State Treasurers Call on SEC to Investigate Apple’s Nondisclosure Agreements
In a January 30, 2022 letter to SEC Chair Gensler, eight State treasurers requested that the SEC investigate Apple’s nondisclosure agreements and whether Apple misled the SEC about their use of nondisclosure provisions in employment and post-employment agreements. According to the January 30th letter, “multiple news reports have stated that whistleblower documents demonstrate Apple uses the very concealment clauses it repeatedly claimed it does not use . . .” The January 30th letter also points out the importance of permitting employees to report unlawful conduct and the need for shareholders to have accurate information about workplace culture.
The SEC can investigate whether Apple’s alleged use of concealment clauses in agreement and policies violates the SEC’s anti-gag rule, which prohibits any “person” from taking “any action to impede an individual from communicating directly with the Commission staff about a possible securities law violation, including enforcing, or threatening to enforce, a confidentiality agreement . . . .” Exchange Act Rule 21F-17, 17 C.F.R. § 240.21F-17.

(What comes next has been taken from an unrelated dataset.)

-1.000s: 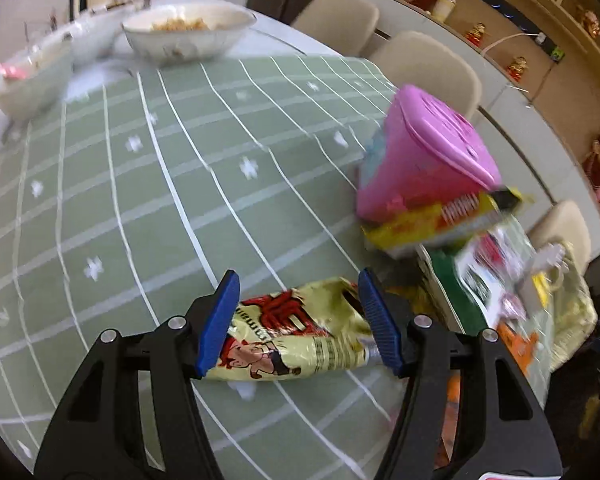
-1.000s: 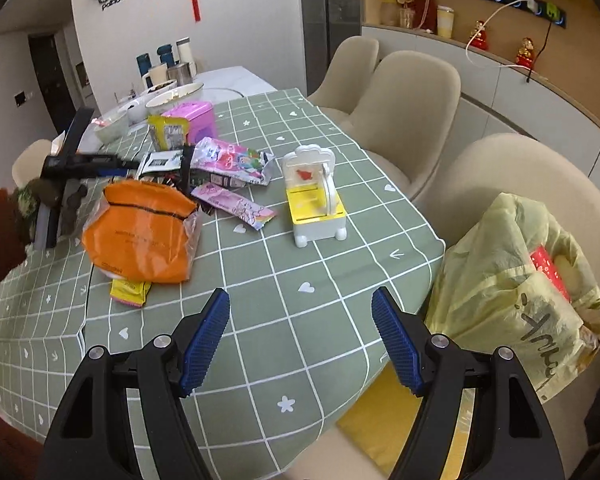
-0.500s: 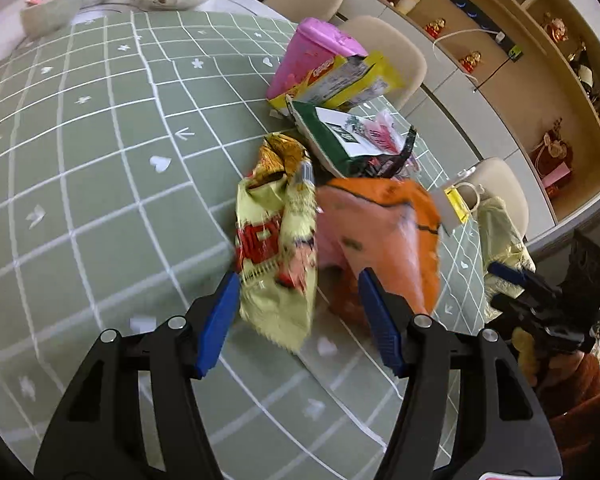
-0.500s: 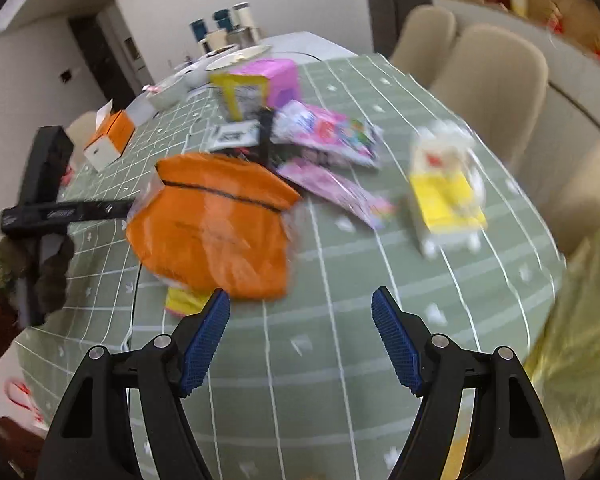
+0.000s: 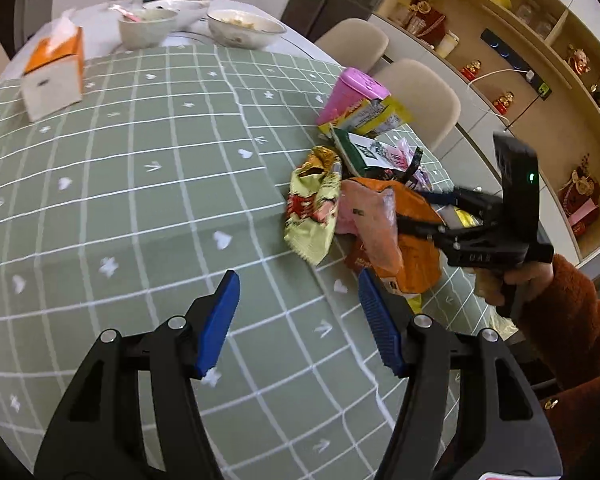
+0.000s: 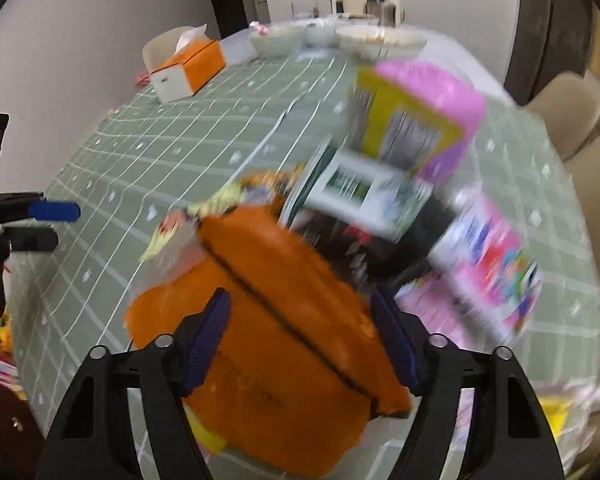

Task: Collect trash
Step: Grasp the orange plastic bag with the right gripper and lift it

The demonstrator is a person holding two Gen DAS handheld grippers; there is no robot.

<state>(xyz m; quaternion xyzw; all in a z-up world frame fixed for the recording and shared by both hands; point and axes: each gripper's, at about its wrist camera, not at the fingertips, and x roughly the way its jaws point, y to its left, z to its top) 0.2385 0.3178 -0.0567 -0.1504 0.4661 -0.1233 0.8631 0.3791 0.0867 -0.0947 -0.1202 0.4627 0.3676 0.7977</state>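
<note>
Left wrist view shows your table (image 5: pixel 148 168) under its green checked cloth, with the trash gathered in one heap toward the right edge. A second ago your left gripper (image 5: pixel 300 312) held the yellow snack bag (image 5: pixel 312 208) between its blue pads; now that bag lies released at the left side of the heap, touching the orange bag (image 5: pixel 408 248), and the gripper is drawn back over bare cloth nearer the front edge, jaws wide apart and holding nothing. That piece looks consolidated, so the left side's share of this step reads as finished.

Your right gripper (image 5: pixel 440 208) has swung in from the far right side of the table, where it faced the yellow sack on the chair a second ago. It now sits low over the heap, fingers pointing in from the right edge. From the right wrist view the right gripper (image 6: pixel 300 328) has its jaws spread, straddling the orange bag (image 6: pixel 284 352), which fills the gap between them. The picture is motion-blurred, so you cannot tell whether the pads are touching the bag yet; nothing is pinched.

Behind the orange bag lie the green-and-white packet (image 5: pixel 360 148), the pink tub (image 5: pixel 356 92) leaning toward the far right edge, and the pink wrapper (image 6: pixel 496 264) to its right. The orange tissue box (image 5: pixel 56 72) stands near the far left corner, well apart from the heap.
</note>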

The purpose of the anti-gag rule is to facilitate the disclosure of information to the SEC relating to possible securities law violations. As explained in the release adopting the SEC’s whistleblower rules, “an attempt to enforce a confidentiality agreement against an individual to prevent his or her communications with Commission staff about a possible securities law violation could inhibit those communications . . . and would undermine the effectiveness of the countervailing incentives that Congress established to encourage individuals to disclose possible violations to the Commission.” Implementation of the Whistleblower Provisions of Section 21F of the Securities Exchange Act of 1934, Release no. 34-64545 (May 25, 2011).
The SEC has taken enforcement actions for violations of Rule 21F-17, most of which are focused on employer agreements and policies that have the effect of impeding whistleblowing to the SEC. These enforcement actions have strengthened the SEC’s whistleblower program by encouraging whistleblowers to report fraud and encouraging employers to revise their NDAs and policies to clarify that such agreements and policies do not bar lawful whistleblowing.

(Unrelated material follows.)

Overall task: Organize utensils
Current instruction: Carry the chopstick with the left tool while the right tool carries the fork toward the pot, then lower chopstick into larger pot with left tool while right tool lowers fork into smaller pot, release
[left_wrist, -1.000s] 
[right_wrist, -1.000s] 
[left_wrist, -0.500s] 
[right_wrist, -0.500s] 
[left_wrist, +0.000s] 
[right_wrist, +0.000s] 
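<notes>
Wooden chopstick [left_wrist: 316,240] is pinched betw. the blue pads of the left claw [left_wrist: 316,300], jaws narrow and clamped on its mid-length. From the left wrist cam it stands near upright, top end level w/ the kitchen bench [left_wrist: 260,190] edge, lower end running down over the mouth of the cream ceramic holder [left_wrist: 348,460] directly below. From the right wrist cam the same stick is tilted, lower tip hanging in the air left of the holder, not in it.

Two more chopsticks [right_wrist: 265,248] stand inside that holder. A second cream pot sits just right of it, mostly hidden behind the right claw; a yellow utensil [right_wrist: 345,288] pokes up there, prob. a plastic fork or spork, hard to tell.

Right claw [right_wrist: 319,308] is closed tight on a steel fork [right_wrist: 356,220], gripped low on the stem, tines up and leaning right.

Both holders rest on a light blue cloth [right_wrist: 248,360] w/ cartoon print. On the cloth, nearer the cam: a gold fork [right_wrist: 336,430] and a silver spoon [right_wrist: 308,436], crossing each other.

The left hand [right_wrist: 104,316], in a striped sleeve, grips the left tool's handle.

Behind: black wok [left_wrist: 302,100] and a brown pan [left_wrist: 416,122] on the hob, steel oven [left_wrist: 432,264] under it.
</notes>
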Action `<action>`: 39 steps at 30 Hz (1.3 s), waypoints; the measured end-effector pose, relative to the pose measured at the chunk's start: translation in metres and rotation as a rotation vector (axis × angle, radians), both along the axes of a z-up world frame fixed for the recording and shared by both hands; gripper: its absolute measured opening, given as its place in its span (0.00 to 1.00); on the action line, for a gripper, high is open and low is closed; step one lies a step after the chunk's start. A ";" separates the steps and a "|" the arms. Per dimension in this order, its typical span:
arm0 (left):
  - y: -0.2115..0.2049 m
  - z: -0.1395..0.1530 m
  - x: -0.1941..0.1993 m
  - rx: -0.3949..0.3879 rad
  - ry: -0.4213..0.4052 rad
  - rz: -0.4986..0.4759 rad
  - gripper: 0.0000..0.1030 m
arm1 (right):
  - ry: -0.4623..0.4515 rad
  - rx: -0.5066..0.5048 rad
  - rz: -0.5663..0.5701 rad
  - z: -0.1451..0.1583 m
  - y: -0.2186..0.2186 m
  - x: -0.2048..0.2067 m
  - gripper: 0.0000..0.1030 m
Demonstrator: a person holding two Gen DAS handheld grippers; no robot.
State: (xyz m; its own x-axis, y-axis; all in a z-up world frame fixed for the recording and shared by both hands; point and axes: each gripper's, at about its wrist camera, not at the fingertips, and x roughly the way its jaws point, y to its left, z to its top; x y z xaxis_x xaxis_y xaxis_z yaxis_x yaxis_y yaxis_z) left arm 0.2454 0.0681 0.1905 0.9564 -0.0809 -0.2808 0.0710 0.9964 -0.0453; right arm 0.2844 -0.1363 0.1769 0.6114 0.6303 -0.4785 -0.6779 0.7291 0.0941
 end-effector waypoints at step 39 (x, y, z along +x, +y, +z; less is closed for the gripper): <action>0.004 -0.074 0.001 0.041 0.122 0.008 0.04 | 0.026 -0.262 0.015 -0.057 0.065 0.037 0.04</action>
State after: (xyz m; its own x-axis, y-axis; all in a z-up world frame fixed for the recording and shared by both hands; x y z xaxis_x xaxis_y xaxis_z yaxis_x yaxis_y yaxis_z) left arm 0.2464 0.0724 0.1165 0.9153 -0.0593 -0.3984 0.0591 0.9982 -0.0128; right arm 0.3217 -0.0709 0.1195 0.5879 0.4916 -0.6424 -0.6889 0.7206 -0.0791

Apple’s market capitalization of approximately $2.8 trillion renders it the world’s most valuable company. If Apple is using concealment clauses and unlawful NDAs to silence whistleblowers, then Apple shareholders may not have an accurate and complete picture of the company’s financial condition and risks, including Apple’s ESG-related risks and risks stemming from its potential violations of anti-trust laws. Accordingly, it will be critical for the SEC to take enforcement action if it finds that Apple has violated the SEC’s anti-gag rule.

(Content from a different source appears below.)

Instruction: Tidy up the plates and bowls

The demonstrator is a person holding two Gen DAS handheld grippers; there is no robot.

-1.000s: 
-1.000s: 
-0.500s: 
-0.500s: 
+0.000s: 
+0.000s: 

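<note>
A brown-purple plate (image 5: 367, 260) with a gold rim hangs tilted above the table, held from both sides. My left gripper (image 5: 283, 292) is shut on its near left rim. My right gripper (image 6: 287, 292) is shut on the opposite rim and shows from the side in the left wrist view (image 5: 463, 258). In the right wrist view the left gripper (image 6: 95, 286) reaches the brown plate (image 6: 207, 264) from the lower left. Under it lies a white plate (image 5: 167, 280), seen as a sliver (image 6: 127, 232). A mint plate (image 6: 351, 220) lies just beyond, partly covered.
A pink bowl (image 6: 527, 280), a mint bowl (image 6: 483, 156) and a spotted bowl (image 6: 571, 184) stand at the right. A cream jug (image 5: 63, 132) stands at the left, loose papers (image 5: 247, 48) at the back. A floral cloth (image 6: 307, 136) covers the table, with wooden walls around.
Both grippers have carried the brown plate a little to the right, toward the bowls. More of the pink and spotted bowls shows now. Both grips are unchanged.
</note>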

By some estimates, fraud and other white-collar crime costs the US economy $300 billion to $800 billion per year. To combat fraud, regulators and law enforcement need the assistance and cooperation of whistleblowers to detect and effectively prosecute fraud. But there are many substantial risks that deter whistleblowers from coming forward, including the risk of being sued for breaching a confidentiality agreement. The continued success of whistleblower reward programs will hinge in part on regulators taking a firm stand against agreements and policies that impede whistleblowing.